Charnvudth SaengsriOLY

Personal information
- Full name: Charnvudth Saengsri
- National team: Thailand
- Born: 22 March 1987 (age 39)
- Height: 1.75 m (5 ft 9 in)
- Weight: 75 kg (165 lb)

Sport
- Sport: Swimming
- Strokes: Freestyle

Medal record
Men's swimming
Representing Thailand
Southeast Asian Games
| Gold medal – first place | 2003 Hanoi | 400 m freestyle |
| Silver medal – second place | 2003 Hanoi | 1500 m freestyle |
| Silver medal – second place | 2005 Manila | 1500 m freestyle |
| Bronze medal – third place | 2005 Manila | 400 m freestyle |

= Charnvudth Saengsri =

Thai swimmer (born 1987)

Charnvudth Saengsri (ชาญวุฒิ แสงศรี; born March 22, 1987) is a Thai former swimmer, who specialized in long-distance freestyle events. He is a two-time silver medalist in the 1500 m freestyle at the Southeast Asian Games (2003 and 2005).

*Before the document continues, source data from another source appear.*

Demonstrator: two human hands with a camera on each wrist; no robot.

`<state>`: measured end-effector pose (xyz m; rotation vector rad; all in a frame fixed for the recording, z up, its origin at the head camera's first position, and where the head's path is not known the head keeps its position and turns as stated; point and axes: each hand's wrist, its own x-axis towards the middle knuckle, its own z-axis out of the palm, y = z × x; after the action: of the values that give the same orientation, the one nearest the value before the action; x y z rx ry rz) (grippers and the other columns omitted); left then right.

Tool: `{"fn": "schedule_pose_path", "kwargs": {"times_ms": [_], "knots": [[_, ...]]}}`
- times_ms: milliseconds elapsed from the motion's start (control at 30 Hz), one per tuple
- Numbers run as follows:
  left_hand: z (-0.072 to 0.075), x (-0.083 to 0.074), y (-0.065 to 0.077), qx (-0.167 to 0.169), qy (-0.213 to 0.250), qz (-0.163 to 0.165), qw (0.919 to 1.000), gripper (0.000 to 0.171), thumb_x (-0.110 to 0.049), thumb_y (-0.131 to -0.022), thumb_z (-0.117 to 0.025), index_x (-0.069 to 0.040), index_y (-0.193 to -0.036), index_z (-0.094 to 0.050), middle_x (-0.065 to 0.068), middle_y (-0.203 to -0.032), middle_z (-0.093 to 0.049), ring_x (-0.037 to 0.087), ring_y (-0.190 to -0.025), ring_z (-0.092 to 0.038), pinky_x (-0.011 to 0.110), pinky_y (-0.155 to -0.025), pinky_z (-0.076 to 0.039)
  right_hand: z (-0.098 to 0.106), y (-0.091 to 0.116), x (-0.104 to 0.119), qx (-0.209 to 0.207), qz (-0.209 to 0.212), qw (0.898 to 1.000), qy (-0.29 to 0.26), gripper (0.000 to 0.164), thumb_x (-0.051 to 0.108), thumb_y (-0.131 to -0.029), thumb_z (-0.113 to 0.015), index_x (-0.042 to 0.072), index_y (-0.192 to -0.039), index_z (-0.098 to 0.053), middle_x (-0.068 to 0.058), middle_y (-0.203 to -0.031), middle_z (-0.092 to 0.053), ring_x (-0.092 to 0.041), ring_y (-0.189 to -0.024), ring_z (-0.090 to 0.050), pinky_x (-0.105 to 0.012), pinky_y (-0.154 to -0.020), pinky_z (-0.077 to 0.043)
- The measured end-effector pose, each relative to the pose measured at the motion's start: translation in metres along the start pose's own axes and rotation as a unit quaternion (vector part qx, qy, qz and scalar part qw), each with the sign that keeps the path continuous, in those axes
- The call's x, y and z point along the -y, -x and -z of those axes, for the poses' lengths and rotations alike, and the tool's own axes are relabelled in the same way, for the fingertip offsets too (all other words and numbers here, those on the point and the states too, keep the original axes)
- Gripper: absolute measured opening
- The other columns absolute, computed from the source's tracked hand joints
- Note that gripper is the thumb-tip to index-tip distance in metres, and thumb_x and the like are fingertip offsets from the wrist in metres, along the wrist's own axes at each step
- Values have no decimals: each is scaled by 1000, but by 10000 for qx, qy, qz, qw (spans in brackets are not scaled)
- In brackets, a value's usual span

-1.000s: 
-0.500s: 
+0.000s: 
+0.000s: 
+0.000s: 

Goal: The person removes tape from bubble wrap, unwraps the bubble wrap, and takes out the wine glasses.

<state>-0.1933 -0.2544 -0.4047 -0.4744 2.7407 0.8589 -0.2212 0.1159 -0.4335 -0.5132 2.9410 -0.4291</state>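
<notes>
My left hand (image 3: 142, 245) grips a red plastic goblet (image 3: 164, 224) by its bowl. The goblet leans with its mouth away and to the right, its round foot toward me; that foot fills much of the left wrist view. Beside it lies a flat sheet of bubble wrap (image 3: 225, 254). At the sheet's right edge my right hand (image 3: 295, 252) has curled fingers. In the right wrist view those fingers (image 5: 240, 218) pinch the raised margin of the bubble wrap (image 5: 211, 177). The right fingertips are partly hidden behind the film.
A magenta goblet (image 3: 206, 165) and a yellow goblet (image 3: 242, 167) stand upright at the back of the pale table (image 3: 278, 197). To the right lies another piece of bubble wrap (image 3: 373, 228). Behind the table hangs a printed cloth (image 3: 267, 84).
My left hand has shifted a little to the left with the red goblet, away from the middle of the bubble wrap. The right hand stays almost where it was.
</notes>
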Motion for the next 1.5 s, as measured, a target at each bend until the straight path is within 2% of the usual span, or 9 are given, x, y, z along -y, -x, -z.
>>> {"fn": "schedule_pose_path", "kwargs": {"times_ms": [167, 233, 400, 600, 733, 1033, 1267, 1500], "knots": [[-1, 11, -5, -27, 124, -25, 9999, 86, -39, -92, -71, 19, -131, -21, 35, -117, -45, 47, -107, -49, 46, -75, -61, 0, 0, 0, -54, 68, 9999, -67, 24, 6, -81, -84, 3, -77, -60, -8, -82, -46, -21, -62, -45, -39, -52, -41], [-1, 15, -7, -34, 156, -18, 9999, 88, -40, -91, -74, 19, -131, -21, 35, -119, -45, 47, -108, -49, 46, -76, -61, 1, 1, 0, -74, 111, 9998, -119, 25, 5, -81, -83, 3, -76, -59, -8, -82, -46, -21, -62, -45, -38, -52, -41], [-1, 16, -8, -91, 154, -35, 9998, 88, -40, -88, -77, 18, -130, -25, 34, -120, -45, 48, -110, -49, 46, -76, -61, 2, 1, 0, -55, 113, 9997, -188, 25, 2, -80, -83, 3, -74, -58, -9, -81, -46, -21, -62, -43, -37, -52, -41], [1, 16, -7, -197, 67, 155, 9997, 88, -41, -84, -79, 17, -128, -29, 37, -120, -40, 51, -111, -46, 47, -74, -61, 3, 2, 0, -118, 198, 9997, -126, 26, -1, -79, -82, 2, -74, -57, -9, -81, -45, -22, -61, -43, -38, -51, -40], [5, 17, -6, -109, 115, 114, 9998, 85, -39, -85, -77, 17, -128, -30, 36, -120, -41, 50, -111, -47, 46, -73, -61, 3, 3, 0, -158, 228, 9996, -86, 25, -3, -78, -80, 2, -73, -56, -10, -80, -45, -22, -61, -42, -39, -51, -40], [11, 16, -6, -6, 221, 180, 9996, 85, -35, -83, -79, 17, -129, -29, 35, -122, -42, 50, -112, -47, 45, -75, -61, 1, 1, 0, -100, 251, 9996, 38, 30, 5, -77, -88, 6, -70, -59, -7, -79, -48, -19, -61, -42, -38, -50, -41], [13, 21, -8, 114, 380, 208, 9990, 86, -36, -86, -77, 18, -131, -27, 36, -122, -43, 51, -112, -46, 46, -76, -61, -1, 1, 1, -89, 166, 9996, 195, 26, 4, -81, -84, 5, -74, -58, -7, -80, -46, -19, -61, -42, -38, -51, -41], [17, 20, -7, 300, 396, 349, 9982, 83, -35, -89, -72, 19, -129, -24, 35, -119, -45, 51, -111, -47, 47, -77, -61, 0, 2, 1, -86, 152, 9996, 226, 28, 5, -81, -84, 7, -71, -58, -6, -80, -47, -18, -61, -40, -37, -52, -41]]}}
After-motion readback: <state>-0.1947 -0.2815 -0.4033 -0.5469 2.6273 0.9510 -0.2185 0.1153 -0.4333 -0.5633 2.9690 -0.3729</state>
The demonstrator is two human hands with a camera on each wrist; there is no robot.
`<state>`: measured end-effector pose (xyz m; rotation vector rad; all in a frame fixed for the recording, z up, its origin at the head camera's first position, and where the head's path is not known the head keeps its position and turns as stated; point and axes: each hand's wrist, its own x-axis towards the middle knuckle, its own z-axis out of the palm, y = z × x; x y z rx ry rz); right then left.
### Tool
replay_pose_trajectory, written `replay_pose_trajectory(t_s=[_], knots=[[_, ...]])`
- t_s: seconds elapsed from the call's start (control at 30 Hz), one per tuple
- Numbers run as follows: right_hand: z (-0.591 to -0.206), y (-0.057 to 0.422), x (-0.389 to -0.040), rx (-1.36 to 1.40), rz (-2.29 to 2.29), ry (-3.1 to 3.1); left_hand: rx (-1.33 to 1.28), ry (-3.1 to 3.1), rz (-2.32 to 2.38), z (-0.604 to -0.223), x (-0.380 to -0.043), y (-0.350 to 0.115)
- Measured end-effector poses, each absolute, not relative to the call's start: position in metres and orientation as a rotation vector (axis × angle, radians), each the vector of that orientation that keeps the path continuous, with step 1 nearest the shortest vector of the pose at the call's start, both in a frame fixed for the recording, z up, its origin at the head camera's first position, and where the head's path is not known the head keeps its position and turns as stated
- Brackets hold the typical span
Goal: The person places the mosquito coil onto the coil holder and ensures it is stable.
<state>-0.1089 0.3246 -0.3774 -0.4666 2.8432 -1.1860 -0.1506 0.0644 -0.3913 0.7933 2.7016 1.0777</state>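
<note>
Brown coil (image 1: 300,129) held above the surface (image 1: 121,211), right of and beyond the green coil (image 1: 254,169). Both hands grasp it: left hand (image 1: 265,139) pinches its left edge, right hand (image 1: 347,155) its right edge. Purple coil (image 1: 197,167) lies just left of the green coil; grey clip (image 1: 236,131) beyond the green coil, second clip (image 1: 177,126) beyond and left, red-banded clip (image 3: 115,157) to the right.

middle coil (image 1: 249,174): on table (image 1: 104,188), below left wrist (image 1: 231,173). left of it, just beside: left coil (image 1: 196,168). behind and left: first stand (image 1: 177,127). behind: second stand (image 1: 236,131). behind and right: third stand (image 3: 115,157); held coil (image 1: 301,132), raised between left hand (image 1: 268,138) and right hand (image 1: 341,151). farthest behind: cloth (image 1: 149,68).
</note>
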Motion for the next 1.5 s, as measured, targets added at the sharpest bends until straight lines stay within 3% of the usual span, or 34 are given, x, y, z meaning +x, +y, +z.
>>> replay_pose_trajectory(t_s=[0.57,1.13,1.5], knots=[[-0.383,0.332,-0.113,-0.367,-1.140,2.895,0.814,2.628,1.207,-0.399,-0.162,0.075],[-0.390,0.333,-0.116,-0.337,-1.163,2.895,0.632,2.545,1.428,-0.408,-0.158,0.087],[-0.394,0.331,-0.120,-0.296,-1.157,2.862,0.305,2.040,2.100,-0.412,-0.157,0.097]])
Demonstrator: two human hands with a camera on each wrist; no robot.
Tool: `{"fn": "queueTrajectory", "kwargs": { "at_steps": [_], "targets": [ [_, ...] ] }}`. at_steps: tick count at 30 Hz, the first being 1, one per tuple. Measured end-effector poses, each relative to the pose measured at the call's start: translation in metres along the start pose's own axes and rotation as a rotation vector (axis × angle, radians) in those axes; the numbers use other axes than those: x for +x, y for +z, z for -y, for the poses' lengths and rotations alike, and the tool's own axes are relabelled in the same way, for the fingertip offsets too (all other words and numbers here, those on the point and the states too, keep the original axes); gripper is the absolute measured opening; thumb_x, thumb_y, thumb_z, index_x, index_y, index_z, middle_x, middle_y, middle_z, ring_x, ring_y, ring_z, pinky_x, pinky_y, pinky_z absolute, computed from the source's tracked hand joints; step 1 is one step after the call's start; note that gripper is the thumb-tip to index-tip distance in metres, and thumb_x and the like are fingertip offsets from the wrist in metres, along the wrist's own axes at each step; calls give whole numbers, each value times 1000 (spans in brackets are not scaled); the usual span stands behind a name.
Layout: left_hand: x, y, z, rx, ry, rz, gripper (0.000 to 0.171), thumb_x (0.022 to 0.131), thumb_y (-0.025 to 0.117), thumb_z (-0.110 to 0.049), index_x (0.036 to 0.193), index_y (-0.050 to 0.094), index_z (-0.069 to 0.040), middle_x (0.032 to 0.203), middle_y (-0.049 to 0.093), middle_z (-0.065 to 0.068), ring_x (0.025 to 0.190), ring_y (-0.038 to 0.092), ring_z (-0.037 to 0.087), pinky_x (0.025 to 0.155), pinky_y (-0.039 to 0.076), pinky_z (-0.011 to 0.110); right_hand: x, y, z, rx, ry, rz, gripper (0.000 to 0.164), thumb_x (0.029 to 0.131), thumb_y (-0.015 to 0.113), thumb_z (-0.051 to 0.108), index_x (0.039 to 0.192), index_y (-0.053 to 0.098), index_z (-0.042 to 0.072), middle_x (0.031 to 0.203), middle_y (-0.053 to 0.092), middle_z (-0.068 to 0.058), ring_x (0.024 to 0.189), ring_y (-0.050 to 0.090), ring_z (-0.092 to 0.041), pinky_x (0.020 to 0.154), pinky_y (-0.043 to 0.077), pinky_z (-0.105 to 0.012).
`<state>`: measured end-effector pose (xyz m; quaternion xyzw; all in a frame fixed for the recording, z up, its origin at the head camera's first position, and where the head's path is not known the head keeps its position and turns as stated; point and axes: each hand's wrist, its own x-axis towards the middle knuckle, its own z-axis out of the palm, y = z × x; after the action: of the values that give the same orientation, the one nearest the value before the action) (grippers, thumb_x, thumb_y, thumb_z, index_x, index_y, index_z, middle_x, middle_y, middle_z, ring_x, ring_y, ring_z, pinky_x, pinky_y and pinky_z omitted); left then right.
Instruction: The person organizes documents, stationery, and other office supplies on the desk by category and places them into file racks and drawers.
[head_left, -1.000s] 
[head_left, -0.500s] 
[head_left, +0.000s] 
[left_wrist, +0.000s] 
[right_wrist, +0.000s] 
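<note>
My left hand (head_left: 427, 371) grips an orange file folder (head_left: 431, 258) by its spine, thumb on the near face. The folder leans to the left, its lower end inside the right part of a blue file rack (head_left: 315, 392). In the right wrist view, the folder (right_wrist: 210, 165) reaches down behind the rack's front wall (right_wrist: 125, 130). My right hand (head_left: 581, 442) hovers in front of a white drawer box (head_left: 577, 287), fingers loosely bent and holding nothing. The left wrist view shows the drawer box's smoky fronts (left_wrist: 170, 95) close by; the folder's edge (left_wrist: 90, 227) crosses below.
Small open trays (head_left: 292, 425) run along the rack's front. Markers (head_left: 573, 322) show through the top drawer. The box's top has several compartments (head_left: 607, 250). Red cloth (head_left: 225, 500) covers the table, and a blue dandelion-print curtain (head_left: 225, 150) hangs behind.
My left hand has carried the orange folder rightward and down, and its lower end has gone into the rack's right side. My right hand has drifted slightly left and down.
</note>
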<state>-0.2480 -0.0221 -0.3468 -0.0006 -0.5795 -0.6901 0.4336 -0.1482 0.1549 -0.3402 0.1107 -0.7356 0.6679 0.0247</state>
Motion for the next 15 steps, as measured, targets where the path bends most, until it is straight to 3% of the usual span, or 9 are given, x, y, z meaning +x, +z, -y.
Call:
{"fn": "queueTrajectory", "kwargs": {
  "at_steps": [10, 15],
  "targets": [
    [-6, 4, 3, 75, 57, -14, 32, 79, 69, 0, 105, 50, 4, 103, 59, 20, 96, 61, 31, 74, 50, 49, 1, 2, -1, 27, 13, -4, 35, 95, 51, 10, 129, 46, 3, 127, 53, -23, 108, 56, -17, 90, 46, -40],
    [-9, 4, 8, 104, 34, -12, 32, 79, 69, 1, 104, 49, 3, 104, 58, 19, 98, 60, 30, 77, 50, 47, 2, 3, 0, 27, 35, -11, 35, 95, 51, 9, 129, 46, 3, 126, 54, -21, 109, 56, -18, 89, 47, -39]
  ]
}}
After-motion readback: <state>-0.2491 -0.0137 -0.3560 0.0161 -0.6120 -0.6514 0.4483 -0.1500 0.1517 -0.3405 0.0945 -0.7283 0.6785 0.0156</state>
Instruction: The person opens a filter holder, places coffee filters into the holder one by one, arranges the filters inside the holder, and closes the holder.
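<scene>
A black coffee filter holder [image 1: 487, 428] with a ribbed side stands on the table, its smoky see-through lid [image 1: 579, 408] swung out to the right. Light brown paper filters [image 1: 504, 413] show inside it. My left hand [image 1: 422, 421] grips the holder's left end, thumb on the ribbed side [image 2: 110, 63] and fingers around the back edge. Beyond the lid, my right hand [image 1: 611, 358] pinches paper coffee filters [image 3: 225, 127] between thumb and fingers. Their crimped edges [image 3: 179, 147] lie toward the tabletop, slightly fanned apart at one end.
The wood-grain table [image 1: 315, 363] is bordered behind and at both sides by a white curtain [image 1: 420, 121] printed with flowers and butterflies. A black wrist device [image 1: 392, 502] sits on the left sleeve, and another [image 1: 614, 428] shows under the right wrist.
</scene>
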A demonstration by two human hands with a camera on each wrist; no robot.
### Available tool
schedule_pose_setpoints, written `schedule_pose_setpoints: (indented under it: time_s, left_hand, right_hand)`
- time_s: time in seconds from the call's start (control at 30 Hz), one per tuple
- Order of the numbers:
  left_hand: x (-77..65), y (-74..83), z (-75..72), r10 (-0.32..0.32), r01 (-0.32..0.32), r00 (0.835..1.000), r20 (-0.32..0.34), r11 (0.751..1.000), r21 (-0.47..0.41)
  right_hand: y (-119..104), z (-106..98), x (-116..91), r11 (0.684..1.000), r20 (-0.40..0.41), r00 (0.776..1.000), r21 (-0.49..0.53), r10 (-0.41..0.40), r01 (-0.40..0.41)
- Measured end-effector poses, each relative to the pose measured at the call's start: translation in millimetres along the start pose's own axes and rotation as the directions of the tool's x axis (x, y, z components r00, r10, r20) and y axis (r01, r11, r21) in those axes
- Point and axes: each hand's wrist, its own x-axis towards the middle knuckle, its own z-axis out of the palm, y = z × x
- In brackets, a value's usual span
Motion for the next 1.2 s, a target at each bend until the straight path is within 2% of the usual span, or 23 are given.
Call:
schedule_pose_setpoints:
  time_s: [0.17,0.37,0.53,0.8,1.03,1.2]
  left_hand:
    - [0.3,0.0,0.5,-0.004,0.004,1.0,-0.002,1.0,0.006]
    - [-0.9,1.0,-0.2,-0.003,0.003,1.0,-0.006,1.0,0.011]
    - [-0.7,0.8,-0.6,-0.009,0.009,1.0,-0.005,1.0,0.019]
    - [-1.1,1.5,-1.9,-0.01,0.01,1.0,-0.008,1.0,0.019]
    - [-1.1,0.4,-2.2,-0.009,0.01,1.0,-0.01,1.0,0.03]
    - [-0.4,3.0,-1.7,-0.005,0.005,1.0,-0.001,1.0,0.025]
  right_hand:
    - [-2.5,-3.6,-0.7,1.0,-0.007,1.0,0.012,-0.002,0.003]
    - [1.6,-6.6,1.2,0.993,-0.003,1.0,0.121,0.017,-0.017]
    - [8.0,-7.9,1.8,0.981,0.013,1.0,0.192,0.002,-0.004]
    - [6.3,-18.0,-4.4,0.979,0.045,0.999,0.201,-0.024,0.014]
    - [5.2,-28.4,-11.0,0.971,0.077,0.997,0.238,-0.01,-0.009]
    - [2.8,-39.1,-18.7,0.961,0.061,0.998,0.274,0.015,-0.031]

Saengsri qualified for two events, as Thailand's youngest swimmer (aged 17), at the 2004 Summer Olympics in Athens, by posting FINA B-standard entry times of 3:59.91 (400 m freestyle) and 15:56.22 (1500 m freestyle) from the 2003 Southeast Asian Games in Hanoi, Vietnam. On the first day of the Games, Saengsri placed thirty-third in the 400 m freestyle. He established a personal best and a Thai record of 3:59.89 to take a fourth spot in heat two, just 0.02 of a second faster than his entry time. In the 1500 m freestyle, Saengsri edged out Chile's Giancarlo Zolezzi and Malaysia's Saw Yi Khy to lead the first heat by a 6.06-second margin, breaking his own record time of 15:54.46. Saengsri failed to advance into the final, as he placed twenty-seventh overall in the preliminaries.